About this task
From the entries below, copy every line that holds the word "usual".

Input records section start

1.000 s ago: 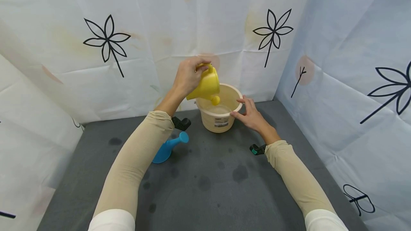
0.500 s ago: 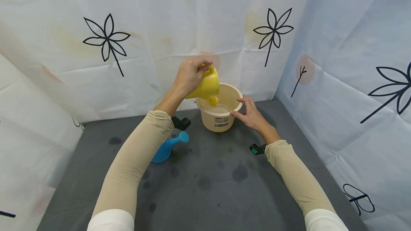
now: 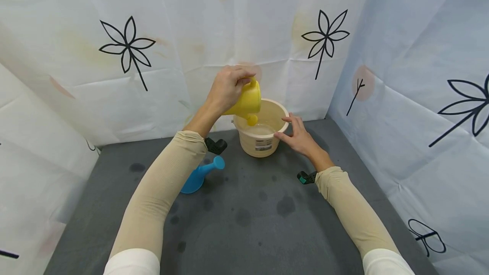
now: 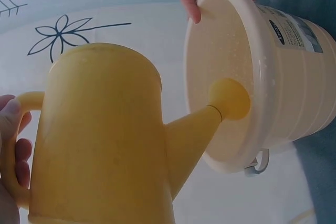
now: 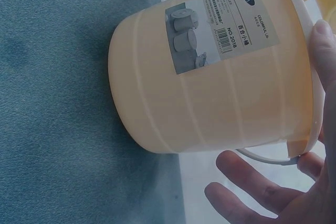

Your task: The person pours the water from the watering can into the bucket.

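Observation:
My left hand (image 3: 226,89) grips the handle of a yellow watering can (image 3: 246,100), its fingers curled round it in the left wrist view. The can is tipped over a cream bucket (image 3: 259,145), and its round sprinkler head (image 4: 229,99) sits within the bucket's mouth. Small droplets dot the bucket's inner wall. My right hand (image 3: 299,137) holds the bucket's near right rim, thumb (image 5: 323,40) on the edge and a finger reaching over it. In the right wrist view its other fingers extend beside the bucket, which stands upright on the dark grey tabletop (image 3: 267,224).
A blue watering can (image 3: 195,180) stands left of the bucket, partly hidden behind my left forearm. White cloth walls (image 3: 179,24) with black flower drawings rise behind the bucket and at both sides. Dark wet-looking spots mark the tabletop.
The yellow watering can has tipped slightly, its sprinkler head shifting a little left inside the bucket's mouth. My right hand and the bucket have kept their places.

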Available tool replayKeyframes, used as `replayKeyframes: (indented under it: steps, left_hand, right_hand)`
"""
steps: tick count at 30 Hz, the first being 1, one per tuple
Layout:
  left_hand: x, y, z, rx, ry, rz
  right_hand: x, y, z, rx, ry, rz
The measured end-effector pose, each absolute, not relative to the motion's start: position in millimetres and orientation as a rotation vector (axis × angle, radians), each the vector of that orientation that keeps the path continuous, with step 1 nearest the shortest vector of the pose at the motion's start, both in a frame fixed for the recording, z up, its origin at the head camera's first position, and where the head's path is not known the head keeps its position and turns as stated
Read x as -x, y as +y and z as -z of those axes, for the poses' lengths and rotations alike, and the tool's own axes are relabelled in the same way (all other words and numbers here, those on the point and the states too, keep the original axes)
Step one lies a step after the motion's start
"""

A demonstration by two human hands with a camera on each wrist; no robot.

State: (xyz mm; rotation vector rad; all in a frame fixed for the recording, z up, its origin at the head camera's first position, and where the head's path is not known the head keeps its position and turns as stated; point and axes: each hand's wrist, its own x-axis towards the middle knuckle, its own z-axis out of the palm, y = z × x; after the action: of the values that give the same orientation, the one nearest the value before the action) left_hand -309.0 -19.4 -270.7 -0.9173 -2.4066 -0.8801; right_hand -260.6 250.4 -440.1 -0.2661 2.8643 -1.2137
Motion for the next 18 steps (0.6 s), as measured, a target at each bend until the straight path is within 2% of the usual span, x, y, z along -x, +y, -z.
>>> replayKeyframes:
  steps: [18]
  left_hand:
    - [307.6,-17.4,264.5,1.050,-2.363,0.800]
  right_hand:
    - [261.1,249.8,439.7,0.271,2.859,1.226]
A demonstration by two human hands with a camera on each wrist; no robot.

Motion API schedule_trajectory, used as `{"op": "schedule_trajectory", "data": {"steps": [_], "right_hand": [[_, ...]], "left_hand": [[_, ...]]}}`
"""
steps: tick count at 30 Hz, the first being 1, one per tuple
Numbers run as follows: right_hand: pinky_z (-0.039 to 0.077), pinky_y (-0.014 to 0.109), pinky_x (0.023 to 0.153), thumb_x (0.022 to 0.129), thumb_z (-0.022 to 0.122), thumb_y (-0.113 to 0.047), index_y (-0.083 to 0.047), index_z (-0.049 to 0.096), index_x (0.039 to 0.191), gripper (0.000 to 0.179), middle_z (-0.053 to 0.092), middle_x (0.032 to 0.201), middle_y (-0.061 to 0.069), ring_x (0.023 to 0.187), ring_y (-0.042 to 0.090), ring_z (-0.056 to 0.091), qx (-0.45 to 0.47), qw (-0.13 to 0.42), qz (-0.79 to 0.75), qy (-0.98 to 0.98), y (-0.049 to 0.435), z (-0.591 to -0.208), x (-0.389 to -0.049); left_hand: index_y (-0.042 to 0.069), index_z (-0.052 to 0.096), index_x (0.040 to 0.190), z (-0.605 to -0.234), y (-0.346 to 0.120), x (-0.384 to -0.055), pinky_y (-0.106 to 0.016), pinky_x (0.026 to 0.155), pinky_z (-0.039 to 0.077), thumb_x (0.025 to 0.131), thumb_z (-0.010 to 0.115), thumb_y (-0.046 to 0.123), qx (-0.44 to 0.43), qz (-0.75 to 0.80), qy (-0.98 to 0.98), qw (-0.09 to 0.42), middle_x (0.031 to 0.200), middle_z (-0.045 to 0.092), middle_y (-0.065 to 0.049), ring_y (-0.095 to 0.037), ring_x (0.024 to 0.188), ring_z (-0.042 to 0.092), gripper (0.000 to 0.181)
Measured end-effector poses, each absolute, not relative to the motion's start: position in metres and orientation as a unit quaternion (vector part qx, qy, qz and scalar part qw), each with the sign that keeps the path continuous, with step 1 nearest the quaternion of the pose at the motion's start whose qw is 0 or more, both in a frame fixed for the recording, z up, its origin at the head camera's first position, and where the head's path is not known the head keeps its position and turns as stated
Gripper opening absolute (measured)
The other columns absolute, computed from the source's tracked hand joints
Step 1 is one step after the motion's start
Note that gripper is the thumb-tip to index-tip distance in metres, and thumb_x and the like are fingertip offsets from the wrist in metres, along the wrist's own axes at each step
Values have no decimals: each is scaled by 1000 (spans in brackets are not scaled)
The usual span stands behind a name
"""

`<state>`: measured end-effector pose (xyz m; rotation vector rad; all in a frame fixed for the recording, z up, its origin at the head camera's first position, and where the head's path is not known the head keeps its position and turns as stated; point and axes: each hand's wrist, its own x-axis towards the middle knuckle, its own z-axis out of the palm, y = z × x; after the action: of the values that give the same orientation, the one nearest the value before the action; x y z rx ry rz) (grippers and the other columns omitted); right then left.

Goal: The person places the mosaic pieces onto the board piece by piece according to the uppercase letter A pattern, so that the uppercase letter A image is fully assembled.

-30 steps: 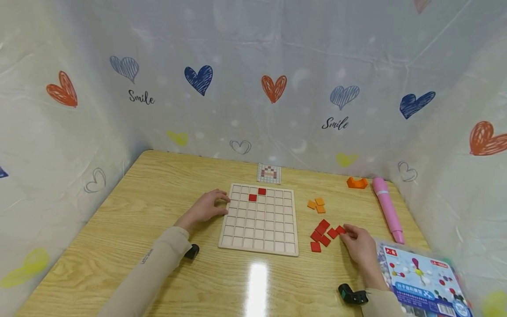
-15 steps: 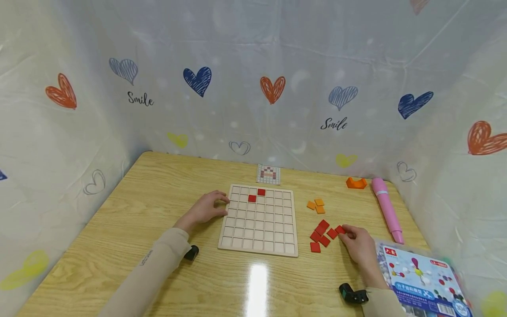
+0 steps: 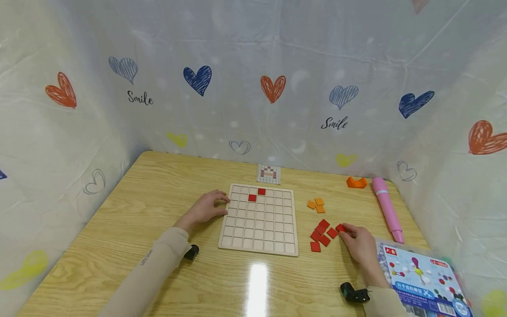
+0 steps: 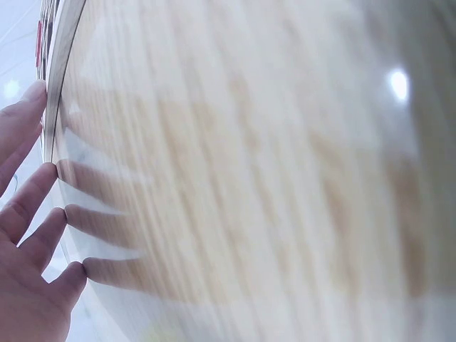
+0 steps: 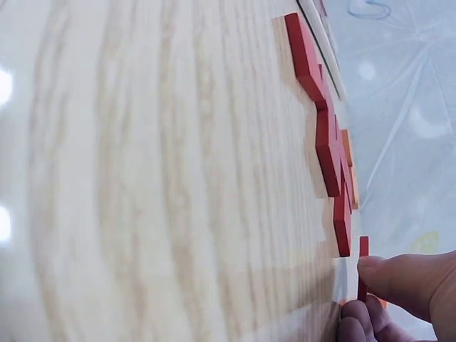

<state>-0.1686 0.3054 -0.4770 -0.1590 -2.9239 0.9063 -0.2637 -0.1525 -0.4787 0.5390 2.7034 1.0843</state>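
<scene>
A square wooden grid board (image 3: 259, 220) lies mid-table, with one red tile (image 3: 262, 192) in its top row and another (image 3: 252, 198) in the row below. My left hand (image 3: 206, 206) rests at the board's left edge, fingers relaxed and spread, fingertips meeting the table in the left wrist view. With thumb and fingers my right hand (image 3: 359, 244) pinches a red tile (image 5: 363, 285). In the right wrist view that tile stands on edge, slightly apart from the pile. Several loose red tiles (image 3: 320, 231) lie just left of this hand, right of the board.
Behind the board lies a small pattern card (image 3: 269, 174). Orange tiles (image 3: 320, 201) sit above the red ones. At right are an orange holder (image 3: 357, 182), a pink pen-shaped stick (image 3: 387, 209) and a boxed model set (image 3: 425, 277) beside my right forearm. A heart-printed curtain (image 3: 237, 119) surrounds the table.
The pinched red tile has tipped up slightly in the right hand's fingers. The left hand and the board have not visibly moved.
</scene>
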Motion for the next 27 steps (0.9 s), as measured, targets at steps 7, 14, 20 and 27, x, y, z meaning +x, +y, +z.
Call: {"op": "schedule_trajectory", "data": {"steps": [7,14,20,27], "right_hand": [[46,56,94,97,60,-15,4,58,132,40,55,126,32,115,46,54,-78,43,332,-939,301,-467,-169],[49,55,91,97,62,-16,1,61,130,38,57,122,28,111,43,59,-47,69,331,-940,292,-453,-175],[54,50,86,95,65,-18,0,62,129,38,58,123,26,107,40,63,-11,63,336,-940,278,-442,-185],[58,43,80,94,66,-15,0,63,129,38,56,119,24,104,37,66,23,51,358,-932,259,-433,-199]], "left_hand": [[5,66,121,-478,-153,-263,-53,116,23,89,73,15,179,365,909,91,144,47,-18,-41,140,32,33],[5,66,121,-480,-153,-265,-53,116,25,90,72,16,186,357,912,85,144,47,-18,-41,139,33,34],[4,66,121,-479,-154,-264,-53,116,25,89,73,15,182,362,910,87,144,47,-19,-41,139,33,34],[5,67,120,-482,-154,-265,-52,116,25,89,73,16,186,361,910,85,143,48,-18,-40,139,33,34]]}}
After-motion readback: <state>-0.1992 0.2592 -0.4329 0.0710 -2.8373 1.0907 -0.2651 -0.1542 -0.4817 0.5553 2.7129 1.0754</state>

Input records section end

Solution for this exercise
Motion for the next 18 steps (0.6 s), as measured, a target at each bend until the straight path is within 2% of the usual span, x, y, z along -x, +y, -z.
The usual span stands behind a name

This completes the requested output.